EXTRACTED RECORDS
/---
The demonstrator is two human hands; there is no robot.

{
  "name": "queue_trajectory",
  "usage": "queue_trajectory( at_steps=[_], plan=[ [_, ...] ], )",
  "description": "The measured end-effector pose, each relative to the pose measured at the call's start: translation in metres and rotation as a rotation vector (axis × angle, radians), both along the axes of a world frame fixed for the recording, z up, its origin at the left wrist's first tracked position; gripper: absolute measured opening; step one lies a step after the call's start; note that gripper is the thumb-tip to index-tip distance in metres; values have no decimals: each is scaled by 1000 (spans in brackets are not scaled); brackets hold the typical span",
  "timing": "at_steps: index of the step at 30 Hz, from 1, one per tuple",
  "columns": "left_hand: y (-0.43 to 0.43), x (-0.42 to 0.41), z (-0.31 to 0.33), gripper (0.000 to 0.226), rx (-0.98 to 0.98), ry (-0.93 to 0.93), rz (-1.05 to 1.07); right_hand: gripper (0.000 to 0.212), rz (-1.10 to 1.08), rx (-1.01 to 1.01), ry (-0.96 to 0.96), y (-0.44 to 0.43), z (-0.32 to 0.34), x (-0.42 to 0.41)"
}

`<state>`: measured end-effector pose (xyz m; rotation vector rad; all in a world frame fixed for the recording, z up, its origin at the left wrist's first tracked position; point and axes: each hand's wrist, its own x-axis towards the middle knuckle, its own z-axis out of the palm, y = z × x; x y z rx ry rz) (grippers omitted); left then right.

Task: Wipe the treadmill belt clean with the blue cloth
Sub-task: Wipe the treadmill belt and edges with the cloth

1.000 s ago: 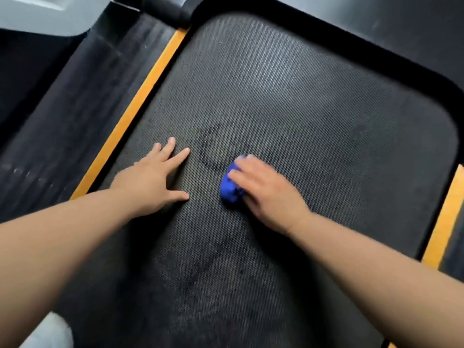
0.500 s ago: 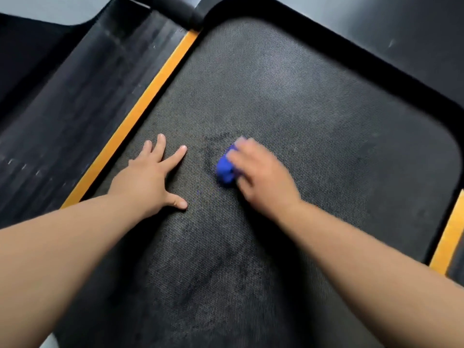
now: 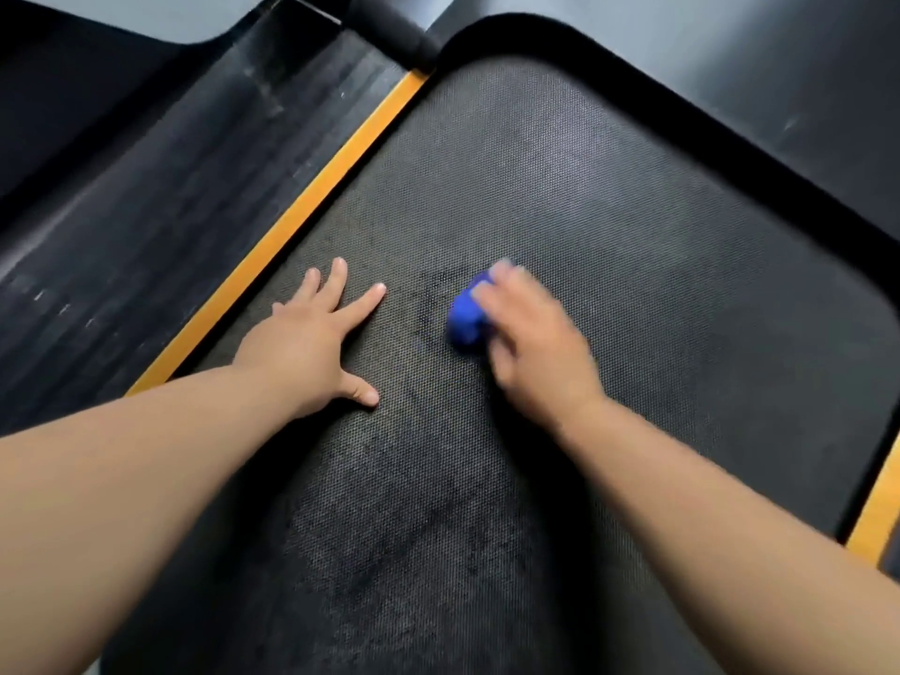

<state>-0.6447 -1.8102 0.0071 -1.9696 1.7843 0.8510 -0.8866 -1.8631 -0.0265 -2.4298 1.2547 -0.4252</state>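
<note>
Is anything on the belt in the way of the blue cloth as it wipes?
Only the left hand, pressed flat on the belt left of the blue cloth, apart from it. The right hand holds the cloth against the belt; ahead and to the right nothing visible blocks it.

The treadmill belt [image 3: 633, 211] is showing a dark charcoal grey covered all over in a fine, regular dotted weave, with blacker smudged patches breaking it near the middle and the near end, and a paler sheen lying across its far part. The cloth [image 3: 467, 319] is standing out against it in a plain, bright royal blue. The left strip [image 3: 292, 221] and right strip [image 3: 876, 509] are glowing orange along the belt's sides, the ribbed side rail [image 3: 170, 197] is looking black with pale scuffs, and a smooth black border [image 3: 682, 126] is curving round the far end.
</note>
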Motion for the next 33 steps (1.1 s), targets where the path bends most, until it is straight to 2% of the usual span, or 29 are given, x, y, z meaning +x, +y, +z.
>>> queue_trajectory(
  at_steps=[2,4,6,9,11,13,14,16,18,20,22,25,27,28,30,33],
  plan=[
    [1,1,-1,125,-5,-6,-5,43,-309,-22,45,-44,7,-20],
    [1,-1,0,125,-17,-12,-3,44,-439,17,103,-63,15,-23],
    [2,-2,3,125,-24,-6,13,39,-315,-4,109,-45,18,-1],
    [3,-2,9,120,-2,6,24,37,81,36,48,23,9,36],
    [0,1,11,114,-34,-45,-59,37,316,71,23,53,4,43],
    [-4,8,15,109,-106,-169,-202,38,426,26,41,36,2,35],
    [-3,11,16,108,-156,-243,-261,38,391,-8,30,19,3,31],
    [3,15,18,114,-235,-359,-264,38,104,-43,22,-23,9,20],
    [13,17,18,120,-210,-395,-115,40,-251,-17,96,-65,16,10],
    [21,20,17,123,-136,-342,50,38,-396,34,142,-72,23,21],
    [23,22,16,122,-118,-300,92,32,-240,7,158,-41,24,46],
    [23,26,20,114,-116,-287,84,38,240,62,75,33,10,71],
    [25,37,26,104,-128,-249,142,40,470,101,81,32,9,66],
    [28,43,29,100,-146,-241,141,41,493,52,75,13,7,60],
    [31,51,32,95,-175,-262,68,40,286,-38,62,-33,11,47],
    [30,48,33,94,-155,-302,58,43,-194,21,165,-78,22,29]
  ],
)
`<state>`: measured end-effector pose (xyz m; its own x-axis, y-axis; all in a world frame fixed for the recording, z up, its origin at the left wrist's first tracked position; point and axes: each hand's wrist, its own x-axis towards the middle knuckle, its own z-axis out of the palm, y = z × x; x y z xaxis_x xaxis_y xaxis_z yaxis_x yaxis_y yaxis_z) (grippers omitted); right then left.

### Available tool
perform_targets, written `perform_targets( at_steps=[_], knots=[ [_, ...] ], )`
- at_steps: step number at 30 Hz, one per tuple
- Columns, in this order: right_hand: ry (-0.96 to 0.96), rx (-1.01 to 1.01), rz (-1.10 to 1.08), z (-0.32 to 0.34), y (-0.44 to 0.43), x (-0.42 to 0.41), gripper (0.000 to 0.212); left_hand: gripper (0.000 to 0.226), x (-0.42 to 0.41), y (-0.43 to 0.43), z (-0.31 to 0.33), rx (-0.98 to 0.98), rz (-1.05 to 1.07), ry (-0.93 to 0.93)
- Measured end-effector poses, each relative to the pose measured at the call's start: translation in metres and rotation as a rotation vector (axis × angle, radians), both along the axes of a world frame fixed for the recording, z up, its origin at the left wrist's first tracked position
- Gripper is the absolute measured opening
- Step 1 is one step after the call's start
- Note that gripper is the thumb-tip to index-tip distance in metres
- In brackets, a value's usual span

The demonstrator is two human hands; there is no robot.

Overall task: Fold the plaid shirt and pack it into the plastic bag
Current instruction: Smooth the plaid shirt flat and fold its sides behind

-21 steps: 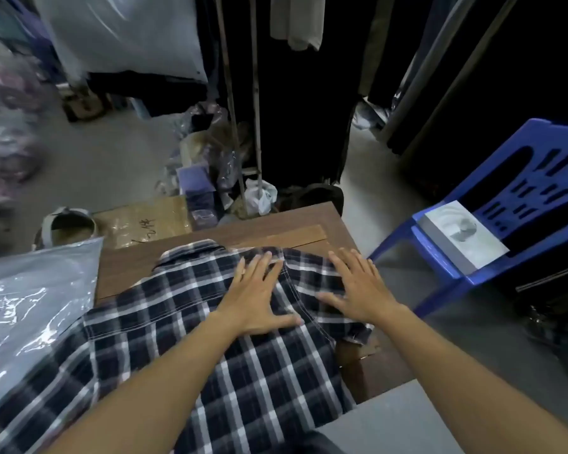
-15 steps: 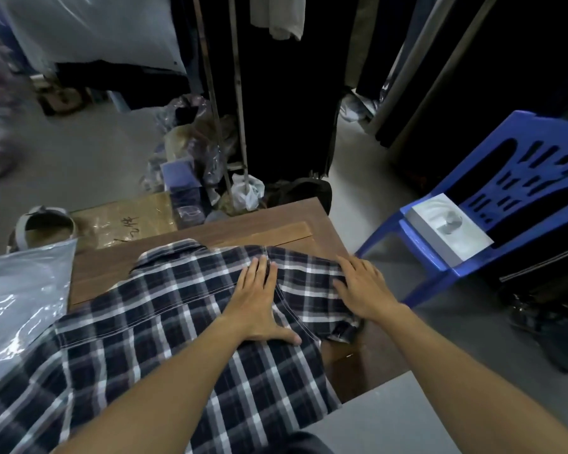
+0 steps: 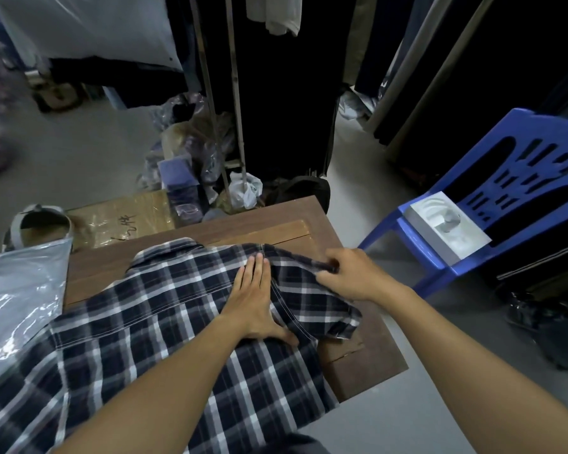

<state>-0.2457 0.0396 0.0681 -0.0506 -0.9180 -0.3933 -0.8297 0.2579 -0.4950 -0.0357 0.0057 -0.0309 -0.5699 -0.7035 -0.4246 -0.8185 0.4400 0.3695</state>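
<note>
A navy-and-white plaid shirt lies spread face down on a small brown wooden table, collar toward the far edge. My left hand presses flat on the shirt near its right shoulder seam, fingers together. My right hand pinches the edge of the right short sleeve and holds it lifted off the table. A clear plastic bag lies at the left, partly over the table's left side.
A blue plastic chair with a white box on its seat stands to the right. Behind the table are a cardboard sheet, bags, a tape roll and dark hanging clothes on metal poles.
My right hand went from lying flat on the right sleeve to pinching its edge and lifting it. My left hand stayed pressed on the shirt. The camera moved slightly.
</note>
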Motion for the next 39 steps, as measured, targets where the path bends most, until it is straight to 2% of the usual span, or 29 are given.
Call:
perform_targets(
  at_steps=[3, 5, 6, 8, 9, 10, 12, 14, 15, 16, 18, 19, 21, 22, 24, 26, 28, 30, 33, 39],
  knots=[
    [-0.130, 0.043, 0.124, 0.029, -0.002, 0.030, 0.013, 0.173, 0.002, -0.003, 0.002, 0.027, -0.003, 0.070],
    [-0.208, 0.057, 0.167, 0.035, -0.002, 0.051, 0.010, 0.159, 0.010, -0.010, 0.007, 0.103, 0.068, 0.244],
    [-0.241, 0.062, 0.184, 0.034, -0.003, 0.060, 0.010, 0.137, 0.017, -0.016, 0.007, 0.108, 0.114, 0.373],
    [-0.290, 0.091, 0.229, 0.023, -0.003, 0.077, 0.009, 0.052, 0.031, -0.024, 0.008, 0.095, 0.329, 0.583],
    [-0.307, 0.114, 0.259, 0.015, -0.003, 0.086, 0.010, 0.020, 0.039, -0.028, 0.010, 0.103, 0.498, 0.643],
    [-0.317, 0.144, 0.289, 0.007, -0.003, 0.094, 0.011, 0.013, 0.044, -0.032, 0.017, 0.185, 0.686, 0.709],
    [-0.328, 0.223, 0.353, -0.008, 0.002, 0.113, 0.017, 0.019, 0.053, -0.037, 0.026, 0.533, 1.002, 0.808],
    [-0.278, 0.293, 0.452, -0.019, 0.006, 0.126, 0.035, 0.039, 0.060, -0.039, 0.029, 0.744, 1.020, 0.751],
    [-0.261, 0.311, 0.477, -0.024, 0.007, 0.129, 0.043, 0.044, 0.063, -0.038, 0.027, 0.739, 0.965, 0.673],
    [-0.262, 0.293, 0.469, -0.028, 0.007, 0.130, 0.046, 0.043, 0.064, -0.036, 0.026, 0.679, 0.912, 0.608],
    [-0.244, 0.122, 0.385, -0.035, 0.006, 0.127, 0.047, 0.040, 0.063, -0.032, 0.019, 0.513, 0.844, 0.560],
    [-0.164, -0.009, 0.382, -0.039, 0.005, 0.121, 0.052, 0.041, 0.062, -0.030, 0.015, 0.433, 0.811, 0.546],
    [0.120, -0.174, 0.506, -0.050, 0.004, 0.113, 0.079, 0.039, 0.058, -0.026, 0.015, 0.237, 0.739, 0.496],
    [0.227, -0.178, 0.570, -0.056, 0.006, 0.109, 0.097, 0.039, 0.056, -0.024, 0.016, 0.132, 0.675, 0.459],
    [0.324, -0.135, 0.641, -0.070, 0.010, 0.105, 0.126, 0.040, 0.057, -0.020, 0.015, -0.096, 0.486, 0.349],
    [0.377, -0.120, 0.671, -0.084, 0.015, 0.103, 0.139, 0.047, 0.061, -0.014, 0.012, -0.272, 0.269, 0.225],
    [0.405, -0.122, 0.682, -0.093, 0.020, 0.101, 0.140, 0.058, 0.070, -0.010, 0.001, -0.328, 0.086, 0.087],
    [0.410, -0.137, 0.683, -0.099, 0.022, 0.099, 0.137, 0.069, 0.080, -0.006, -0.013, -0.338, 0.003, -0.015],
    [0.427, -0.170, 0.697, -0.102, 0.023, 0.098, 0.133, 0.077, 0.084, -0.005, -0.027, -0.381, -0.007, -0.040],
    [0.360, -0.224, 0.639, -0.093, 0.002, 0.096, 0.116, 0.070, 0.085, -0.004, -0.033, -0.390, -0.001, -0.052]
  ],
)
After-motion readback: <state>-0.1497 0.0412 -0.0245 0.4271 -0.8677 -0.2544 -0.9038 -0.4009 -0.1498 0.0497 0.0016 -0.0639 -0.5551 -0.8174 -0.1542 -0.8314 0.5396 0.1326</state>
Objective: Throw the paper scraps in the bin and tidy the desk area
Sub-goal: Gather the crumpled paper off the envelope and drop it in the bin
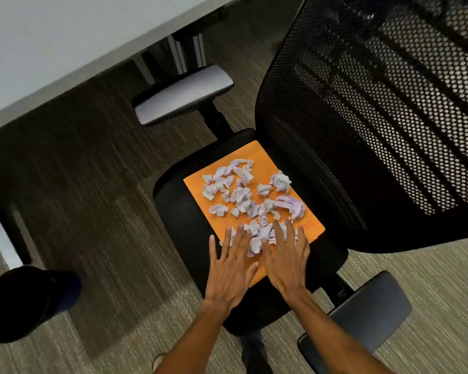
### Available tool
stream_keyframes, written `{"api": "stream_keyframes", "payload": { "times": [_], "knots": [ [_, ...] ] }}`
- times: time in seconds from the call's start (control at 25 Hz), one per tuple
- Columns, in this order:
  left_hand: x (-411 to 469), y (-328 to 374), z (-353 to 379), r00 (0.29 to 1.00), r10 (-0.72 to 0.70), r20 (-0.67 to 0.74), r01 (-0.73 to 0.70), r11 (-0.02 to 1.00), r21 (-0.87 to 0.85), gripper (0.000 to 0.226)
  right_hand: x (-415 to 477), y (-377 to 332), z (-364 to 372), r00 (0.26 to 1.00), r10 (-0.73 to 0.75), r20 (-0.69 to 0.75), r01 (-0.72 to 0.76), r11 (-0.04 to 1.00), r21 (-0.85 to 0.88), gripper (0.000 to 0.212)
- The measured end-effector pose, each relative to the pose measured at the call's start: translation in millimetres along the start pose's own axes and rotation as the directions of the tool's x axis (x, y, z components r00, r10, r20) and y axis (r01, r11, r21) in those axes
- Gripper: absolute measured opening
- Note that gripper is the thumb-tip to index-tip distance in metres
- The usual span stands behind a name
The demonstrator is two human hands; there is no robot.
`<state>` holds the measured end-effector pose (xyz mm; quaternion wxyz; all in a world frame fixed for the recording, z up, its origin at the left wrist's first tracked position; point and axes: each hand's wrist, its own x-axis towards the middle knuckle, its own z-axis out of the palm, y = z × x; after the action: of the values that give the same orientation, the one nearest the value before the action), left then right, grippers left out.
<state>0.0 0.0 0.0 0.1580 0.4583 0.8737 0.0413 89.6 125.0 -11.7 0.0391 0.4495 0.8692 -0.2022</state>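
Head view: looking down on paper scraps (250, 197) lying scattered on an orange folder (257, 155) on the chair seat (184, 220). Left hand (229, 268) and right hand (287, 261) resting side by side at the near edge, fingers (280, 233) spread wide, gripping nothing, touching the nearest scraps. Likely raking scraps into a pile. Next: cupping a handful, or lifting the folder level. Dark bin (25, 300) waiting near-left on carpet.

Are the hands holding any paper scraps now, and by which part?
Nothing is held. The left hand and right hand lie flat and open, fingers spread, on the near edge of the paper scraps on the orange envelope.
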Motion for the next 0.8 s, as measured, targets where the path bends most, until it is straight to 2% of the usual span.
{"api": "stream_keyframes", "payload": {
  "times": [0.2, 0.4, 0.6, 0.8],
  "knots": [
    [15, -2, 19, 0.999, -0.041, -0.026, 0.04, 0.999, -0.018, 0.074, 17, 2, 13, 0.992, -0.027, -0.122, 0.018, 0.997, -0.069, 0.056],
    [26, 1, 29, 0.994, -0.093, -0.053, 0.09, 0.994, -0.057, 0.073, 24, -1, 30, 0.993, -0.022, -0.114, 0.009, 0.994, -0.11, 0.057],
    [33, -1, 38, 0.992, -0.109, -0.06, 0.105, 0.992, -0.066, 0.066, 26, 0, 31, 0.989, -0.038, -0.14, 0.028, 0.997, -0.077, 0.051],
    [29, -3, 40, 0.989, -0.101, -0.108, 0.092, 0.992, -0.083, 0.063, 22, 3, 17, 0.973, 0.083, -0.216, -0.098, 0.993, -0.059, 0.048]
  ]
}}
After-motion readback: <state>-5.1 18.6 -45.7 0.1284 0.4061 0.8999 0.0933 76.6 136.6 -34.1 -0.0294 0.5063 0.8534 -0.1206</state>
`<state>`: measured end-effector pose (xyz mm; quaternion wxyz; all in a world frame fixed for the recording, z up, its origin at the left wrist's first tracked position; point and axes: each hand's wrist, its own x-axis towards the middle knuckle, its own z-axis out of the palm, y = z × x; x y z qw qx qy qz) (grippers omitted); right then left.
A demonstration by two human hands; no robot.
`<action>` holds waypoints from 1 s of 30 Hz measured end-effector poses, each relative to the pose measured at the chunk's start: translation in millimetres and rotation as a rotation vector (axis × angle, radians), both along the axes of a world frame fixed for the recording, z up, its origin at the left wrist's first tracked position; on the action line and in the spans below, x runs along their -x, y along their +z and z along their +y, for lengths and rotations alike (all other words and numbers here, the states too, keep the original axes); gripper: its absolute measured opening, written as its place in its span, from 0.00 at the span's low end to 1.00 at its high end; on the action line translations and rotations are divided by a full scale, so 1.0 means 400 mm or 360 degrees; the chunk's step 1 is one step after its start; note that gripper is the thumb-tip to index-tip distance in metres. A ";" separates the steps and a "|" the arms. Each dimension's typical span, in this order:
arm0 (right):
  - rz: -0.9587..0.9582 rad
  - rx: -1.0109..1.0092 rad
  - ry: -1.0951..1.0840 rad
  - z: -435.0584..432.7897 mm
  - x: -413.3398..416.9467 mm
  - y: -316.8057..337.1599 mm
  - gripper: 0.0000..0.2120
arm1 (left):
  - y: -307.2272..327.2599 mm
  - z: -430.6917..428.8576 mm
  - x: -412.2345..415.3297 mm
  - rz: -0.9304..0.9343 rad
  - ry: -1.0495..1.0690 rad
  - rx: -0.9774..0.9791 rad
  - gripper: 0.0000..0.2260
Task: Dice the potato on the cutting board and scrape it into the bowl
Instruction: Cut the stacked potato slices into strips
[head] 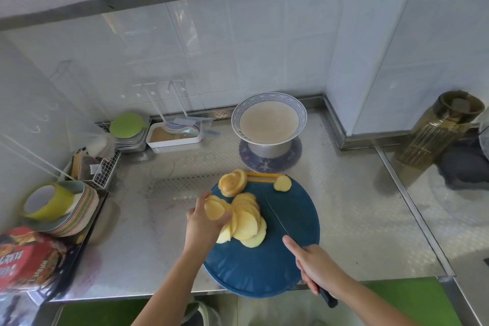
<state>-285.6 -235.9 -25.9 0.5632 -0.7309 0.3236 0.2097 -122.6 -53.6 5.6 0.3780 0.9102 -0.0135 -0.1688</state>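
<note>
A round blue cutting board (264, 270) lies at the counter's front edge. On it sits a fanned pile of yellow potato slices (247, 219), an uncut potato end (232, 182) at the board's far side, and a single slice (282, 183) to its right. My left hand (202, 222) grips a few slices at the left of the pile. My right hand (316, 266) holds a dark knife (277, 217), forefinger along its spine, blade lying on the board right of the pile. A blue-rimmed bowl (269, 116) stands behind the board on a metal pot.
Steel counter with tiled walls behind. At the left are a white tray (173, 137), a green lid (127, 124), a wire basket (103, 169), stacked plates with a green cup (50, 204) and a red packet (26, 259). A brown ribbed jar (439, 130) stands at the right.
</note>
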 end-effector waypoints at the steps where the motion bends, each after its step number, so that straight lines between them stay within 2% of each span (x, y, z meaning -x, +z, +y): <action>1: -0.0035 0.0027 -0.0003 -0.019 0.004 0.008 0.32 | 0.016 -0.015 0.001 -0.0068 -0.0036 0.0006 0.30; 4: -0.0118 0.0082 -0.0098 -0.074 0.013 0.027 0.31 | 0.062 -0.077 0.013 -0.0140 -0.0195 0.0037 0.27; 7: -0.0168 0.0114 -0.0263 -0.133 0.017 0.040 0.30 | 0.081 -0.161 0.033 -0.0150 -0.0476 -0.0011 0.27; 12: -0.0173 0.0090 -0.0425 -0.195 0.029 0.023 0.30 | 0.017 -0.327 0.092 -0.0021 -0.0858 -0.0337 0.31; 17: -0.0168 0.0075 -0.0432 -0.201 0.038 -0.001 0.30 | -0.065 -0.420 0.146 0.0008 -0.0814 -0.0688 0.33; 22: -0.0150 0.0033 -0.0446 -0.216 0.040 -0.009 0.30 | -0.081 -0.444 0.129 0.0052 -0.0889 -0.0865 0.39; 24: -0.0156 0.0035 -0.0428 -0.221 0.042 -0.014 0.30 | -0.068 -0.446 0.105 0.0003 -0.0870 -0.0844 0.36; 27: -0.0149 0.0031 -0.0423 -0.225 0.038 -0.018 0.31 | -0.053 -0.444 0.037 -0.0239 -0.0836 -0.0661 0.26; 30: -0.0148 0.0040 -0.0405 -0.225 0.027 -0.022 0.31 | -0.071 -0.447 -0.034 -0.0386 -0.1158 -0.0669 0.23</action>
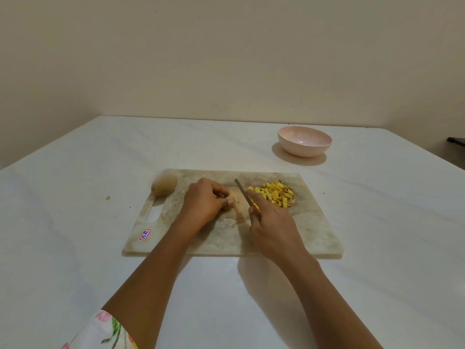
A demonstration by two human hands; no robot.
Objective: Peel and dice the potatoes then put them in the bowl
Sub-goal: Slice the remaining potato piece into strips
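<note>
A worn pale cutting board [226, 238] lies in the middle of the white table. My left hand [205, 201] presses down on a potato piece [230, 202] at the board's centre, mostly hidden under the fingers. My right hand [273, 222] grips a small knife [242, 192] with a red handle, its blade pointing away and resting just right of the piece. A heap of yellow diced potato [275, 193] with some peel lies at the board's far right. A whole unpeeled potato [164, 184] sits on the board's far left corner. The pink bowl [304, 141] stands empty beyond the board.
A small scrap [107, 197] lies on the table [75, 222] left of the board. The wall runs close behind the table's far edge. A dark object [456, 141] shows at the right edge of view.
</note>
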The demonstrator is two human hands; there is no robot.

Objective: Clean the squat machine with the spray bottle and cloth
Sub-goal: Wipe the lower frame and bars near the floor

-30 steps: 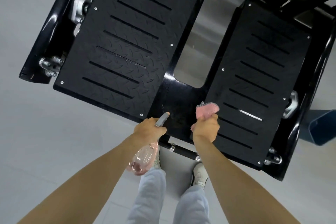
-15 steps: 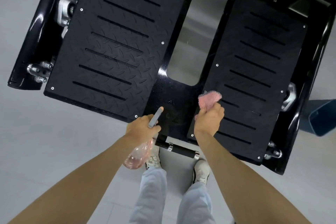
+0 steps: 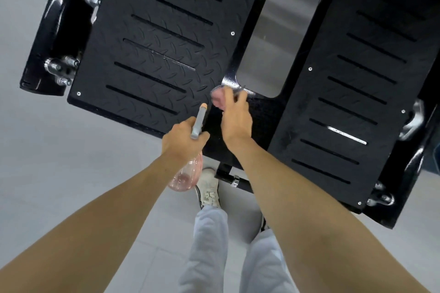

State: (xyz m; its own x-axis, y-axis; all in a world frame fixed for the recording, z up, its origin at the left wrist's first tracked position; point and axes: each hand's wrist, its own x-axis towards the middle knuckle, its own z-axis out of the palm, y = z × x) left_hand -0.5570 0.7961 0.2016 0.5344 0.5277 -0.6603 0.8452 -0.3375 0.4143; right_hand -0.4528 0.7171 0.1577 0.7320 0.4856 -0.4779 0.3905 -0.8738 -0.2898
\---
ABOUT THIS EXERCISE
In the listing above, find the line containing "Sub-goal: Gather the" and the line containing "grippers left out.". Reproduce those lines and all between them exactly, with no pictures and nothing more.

TASK SOLUTION
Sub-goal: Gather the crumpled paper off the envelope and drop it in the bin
### Available tool
stream_keyframes, written `{"api": "stream_keyframes", "payload": { "times": [_], "knots": [ [_, ...] ] }}`
- times: time in seconds from the call's start (control at 25 Hz), one per tuple
- Columns, in this order:
  left_hand: x (-411 to 469), y (-328 to 374), z (-353 to 379), r00 (0.29 to 1.00), r10 (-0.72 to 0.70), r20 (-0.67 to 0.74), r01 (-0.73 to 0.70), r11 (-0.02 to 1.00), r21 (-0.87 to 0.85), gripper (0.000 to 0.226)
  right_hand: x (-415 to 477), y (-377 to 332), z (-364 to 372), r00 (0.26 to 1.00), r10 (-0.73 to 0.75), r20 (-0.69 to 0.75), r01 (-0.72 to 0.76), r11 (-0.04 to 1.00), r21 (-0.85 to 0.88), gripper (0.000 to 0.212)
- The measured end-effector pose, each relative to the pose measured at the call's start: translation in millimetres along the start pose's own axes and rotation as the directions of the tool's x axis (x, y, z components r00, r10, r20) and y axis (r01, r11, r21) in those axes
- Gripper: absolute measured opening
- Note that gripper is the thumb-tip to index-tip distance in metres
- The usual span stands behind a name
The demonstrator is two human hands; there is no robot.
`<state>` holds the measured end-effector pose (xyz mm; quaternion wxyz; all in a world frame fixed for the recording, z up, its origin at the left wrist's first tracked position; point and axes: each hand's wrist, its own x-axis towards the middle knuckle, its own z-axis out of the palm, y = z × x; after the action: of the values that give the same orientation, the one nearest the value before the action), left then right, grippers left out.

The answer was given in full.